We see all kinds of cool gizmos built with the Raspberry Pi, but what really thrills us is to see our favourite computer being used to create practical projects that are useful in the real world. You don’t get more real than sheep herding in North Yorkshire.
A few years ago, Dr Paul Buckley swapped intensive care for small‑scale farming in Scarborough. He now has a flock of around 150 sheep.
Like all farmers, he keeps an eye on his sheep, but from last year it has been compulsory for farmers to tag sheep with eID (electronic identification) chips. “All sheep in the UK have to have ear tags,” Paul tells us, “one of which is yellow and contains a transducer holding the details of the animal.
“It’s similar to the microchip identification that’s common in dogs and cats,” he explains.
The specification for the sheep tags are tightly controlled, and the reader has to operate at 134kHz. “Sadly, this doesn’t allow the extremely cheap and easily available dog and cat chip readers to work, because they operate at a different frequency,” says Paul. “The commercially available readers aren’t cheap [£700 - £5,500], and this is prohibitively expensive.”

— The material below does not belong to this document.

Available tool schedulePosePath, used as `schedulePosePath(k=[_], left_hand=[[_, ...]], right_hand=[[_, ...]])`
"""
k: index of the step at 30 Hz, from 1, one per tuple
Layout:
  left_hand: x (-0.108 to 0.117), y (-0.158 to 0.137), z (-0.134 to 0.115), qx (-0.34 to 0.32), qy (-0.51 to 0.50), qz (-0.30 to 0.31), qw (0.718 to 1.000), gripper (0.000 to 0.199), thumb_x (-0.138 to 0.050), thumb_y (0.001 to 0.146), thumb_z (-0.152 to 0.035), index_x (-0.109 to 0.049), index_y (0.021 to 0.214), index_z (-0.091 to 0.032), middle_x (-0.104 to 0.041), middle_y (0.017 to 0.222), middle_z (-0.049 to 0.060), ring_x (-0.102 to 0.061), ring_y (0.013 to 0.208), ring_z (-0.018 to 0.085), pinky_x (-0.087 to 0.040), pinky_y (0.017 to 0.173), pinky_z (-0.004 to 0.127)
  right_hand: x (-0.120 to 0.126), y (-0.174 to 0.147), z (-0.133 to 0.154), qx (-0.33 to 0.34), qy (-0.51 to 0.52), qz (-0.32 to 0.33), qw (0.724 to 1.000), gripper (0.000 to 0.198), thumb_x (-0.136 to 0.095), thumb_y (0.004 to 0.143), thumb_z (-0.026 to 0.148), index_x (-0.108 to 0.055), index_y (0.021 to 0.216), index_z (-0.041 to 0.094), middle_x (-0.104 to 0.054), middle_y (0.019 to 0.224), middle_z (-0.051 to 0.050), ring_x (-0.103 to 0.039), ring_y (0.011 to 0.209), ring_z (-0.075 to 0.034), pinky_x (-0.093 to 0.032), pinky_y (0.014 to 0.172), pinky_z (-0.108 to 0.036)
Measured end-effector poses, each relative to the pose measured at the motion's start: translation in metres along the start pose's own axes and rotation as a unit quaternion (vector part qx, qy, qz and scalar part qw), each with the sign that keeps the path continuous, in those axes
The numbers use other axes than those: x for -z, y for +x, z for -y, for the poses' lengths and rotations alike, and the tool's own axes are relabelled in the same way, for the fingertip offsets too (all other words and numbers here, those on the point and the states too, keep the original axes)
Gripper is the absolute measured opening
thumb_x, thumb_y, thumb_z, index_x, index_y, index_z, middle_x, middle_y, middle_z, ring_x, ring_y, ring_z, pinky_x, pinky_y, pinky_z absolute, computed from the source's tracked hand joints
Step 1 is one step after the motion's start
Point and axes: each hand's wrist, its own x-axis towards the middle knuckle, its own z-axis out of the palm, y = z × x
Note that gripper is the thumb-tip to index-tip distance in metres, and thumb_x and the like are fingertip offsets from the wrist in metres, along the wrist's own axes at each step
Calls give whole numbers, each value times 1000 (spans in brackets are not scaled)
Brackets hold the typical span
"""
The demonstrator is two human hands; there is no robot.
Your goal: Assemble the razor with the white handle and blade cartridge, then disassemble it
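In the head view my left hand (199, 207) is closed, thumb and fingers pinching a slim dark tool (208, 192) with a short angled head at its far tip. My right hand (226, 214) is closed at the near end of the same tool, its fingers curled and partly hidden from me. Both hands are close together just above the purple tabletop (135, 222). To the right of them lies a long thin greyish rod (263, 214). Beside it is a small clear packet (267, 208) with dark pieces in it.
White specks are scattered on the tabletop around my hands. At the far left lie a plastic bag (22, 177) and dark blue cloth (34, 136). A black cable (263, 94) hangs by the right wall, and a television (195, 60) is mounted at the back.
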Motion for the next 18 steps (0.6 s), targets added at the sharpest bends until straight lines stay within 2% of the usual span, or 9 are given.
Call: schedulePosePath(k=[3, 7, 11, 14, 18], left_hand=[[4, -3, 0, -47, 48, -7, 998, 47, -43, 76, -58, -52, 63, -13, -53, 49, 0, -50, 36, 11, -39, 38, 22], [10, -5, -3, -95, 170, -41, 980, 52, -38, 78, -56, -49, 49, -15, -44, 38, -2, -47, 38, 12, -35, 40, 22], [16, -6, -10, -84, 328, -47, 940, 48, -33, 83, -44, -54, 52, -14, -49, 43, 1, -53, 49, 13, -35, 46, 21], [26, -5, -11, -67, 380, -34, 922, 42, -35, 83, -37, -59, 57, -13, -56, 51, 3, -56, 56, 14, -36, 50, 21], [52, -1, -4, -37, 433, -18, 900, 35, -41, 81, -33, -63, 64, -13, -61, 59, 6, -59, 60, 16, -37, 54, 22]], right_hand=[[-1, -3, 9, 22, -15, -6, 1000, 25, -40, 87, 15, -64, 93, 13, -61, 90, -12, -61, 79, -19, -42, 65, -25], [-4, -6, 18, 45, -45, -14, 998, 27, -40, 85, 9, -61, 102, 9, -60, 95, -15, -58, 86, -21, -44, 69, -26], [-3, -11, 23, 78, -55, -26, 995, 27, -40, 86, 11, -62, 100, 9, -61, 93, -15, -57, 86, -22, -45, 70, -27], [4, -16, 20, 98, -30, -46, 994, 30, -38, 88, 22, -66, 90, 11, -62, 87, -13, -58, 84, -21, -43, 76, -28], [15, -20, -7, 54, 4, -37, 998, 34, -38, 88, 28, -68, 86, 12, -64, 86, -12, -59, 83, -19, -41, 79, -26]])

The breakthrough arrived when Paul investigated commercial RFID readers. “I came across a supplier in Australia who makes an RFID reader card for the princely sum of about £25,” says Paul. “Primarily designed to be used with a laptop PC, the card has a serial data output through a USB connector and in that mode works exceptionally well. I decided that a fully portable reader that could be easily carried and available for tag reading in the field would be very useful. The project was born.”

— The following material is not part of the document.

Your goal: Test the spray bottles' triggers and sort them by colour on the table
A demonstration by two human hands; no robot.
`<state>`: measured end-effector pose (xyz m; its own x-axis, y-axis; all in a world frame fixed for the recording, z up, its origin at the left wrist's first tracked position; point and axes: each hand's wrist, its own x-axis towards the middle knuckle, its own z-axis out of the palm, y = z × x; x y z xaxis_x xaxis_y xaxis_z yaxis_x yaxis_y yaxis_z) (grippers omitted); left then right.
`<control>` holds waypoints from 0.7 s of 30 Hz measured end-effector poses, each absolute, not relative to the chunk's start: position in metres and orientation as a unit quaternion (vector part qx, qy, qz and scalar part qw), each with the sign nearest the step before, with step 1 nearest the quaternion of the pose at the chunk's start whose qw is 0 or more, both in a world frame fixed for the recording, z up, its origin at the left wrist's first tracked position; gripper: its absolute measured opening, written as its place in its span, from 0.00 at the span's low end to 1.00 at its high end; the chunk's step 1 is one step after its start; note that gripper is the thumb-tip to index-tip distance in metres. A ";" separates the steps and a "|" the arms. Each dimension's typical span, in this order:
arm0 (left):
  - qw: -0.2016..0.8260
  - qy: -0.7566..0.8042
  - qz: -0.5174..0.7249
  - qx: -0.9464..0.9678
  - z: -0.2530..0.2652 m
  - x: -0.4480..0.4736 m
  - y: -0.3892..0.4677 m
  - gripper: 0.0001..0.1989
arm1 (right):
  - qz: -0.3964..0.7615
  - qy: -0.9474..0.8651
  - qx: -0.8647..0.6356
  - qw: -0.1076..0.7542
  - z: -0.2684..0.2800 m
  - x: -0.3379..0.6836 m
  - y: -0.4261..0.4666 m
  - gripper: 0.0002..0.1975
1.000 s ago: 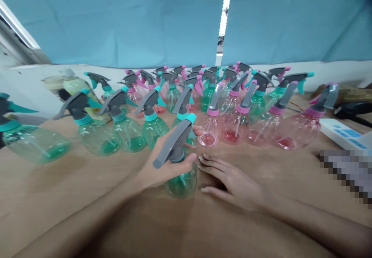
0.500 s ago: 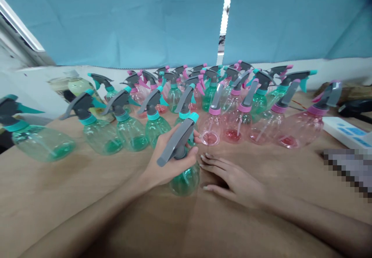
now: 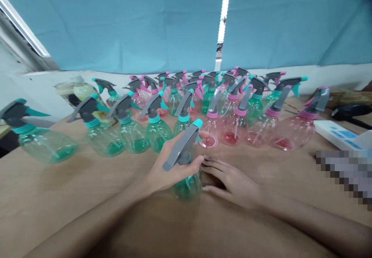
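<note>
My left hand point(image 3: 165, 168) is closed round the neck of a green spray bottle point(image 3: 188, 188), just under its grey trigger head with a turquoise nozzle. The bottle stands roughly upright on the table in front of me. To its right, my right hand point(image 3: 236, 182) lies low over the tabletop with fingers stretched towards the bottle and nothing visible in it. Its fingertips are close to the bottle's side; whether they touch it I cannot tell. Behind my hands stand a green spray bottle point(image 3: 158, 134) and a pink spray bottle point(image 3: 235, 130), part of a front row.
Several more green and pink spray bottles crowd the back of the wooden table point(image 3: 116, 196). A pale bottle point(image 3: 83, 91) stands at the back left. On the right are a white device with blue buttons point(image 3: 340, 134), a black object point(image 3: 351, 111) and a blurred-out patch.
My left hand and the green spray bottle have shifted slightly right and nearer, closing the gap to my right hand's fingertips. The camera view has moved a little.
</note>
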<state>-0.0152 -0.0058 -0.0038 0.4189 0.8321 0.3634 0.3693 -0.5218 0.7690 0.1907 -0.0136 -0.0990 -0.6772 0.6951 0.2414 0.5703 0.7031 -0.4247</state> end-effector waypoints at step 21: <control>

The Sheep Tagger is officially called the eIDShepherd – an eID ear tag reader for sheep. “My wife calls it the ‘cricket bat’,” laughs Paul. The heart of the Raspberry Pi is a RFIDRW-E-USB module, Adafruit 16×2 LCD display, a DS1307 clock module, and a piezo buzzer.
“I found, to my surprise and delight, that numbers appeared on the screen when I wafted an old sheep tag over the aerial of the reader module,” recalls Paul. “My wife failed to see why I was excited. I persevered and learnt how to manipulate the data string to produce CSV-compatible output, and then how to create and append it to a text file on the SD card.”

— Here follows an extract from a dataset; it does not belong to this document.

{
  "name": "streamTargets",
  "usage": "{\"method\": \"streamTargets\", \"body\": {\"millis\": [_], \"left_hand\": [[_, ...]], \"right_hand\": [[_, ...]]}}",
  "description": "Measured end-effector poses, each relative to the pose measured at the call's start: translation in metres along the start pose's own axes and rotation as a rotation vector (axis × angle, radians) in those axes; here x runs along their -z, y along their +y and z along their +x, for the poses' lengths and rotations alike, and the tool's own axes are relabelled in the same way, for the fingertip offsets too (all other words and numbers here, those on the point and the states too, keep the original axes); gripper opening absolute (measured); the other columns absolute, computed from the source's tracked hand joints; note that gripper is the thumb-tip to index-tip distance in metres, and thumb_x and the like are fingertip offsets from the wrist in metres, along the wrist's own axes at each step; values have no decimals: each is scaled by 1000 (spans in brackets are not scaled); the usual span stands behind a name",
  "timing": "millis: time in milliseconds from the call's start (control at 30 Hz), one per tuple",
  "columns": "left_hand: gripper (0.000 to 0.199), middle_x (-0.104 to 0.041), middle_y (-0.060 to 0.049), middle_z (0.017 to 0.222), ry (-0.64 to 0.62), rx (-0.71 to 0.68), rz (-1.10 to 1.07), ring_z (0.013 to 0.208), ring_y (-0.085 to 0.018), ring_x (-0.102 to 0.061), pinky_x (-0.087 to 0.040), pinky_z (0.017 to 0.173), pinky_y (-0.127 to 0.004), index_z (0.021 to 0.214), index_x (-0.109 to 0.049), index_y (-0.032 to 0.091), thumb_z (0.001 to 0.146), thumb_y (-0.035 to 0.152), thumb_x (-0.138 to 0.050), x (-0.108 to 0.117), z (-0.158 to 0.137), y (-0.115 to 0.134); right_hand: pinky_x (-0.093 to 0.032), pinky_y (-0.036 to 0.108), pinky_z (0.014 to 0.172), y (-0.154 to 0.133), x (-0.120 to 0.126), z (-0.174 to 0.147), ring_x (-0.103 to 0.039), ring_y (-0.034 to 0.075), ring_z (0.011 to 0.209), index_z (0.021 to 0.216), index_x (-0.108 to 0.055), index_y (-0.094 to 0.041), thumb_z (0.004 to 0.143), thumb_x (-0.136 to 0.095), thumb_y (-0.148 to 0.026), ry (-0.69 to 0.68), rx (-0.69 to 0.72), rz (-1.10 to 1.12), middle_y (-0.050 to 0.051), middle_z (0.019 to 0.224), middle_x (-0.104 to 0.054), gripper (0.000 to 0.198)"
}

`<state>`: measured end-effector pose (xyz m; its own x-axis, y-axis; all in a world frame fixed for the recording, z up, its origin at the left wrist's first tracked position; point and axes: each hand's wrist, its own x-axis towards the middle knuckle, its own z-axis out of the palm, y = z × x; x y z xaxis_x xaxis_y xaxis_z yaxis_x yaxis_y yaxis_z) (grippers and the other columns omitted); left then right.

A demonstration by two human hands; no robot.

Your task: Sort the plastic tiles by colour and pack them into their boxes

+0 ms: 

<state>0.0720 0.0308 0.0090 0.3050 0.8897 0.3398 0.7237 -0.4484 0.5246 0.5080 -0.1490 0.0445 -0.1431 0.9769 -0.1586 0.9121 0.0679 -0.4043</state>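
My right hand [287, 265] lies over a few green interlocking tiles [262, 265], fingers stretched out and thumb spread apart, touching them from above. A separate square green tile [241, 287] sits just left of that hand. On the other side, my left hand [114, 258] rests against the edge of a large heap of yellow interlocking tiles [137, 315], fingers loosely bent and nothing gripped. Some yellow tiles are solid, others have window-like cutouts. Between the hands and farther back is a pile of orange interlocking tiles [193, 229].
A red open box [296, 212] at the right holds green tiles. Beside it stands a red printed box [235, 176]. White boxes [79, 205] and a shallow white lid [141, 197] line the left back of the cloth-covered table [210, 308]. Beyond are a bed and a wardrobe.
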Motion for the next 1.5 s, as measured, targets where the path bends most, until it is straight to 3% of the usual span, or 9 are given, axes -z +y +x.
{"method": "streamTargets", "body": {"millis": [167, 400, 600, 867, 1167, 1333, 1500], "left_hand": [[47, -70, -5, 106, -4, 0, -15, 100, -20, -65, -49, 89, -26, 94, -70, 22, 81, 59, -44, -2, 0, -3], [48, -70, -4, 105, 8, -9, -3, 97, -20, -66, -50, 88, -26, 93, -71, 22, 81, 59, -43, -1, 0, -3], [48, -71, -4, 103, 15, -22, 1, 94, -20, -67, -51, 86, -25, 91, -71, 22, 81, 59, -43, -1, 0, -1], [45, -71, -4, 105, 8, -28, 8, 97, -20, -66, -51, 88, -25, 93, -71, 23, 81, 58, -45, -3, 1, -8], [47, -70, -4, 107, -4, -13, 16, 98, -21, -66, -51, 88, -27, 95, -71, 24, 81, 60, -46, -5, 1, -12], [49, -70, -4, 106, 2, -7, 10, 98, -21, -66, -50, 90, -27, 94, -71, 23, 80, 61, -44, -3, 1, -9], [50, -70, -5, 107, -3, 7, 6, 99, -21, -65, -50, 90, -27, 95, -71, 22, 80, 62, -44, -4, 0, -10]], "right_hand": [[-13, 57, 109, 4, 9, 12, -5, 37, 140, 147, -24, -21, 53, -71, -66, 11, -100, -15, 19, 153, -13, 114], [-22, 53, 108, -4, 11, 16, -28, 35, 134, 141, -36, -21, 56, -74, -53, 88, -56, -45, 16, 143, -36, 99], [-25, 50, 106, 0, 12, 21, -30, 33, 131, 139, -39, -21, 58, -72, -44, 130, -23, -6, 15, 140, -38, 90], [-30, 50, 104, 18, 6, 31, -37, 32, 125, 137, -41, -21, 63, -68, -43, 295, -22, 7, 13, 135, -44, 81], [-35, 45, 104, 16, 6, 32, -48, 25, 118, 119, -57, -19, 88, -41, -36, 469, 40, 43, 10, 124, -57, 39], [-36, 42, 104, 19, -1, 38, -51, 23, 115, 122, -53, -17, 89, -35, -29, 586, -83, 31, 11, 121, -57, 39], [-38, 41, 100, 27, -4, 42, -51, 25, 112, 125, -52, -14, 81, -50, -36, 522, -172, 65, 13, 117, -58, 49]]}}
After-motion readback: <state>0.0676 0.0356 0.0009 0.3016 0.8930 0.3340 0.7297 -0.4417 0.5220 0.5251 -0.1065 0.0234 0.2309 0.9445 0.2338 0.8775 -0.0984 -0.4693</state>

There were some challenges in turning the equipment into a fully working sheep tagger. “I discovered I needed a clock when, for the first time, I ran the Raspberry Pi off batteries and disconnected from the internet,” says Paul. “The biggest issue was getting the device to emit an audible beep on successful read of the tag.” The workaround was buzzer hardware attached to a GPIO pin of the Pi Zero. This is momentarily set high when a data string detects the serial input.
The total cost for the final project was less than £60, much less than a commercial device. “We collect the sheep in a pen and put the tip of the Sheep Reader close to the yellow tag in the sheep’s ear. A bright blue LED on the front of the device blinks momentarily and an audible beep confirms the data acquisition. When I get home, the data is downloaded from the SD card as a text file.
“We’ve had no problems in the field,” continues Paul. “We’ve been using it alongside a laptop to ensure that there are no bad reads or missing data, but all the reads have been correct and the two systems have correlated perfectly. I am now confident to use the Sheep Reader as a standalone device.”